(Try it) Give again, word for word, the line holding "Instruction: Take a" and every line after it through the end of the data below. Omit pictures.

(Stored data)
----------
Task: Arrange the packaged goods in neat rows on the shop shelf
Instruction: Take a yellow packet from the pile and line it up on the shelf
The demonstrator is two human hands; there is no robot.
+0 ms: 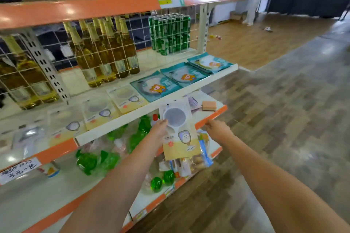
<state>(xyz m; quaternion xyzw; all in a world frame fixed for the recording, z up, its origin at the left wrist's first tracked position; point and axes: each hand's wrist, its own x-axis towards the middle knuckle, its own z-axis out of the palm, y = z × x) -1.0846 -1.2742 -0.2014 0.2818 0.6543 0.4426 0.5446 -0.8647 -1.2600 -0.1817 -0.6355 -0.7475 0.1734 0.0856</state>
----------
(Result of the exercise)
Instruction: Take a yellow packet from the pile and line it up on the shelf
The demonstrator is two human hands; there is no robot.
+0 ms: 
<state>(xyz m; quaternion xyzw; all in a world frame fixed for the recording, z up, its origin at the left wrist's first tracked position; point and axes: each hand's wrist, its own x-axis towards the middle knuckle, its own z-axis out of the palm, y = z × x) -1.0846 -1.2742 -0.2014 0.2818 0.6543 0.4426 0.5446 -0.8647 -1.2600 -0.1817 -0.6355 -0.7475 0.1734 0.0856</state>

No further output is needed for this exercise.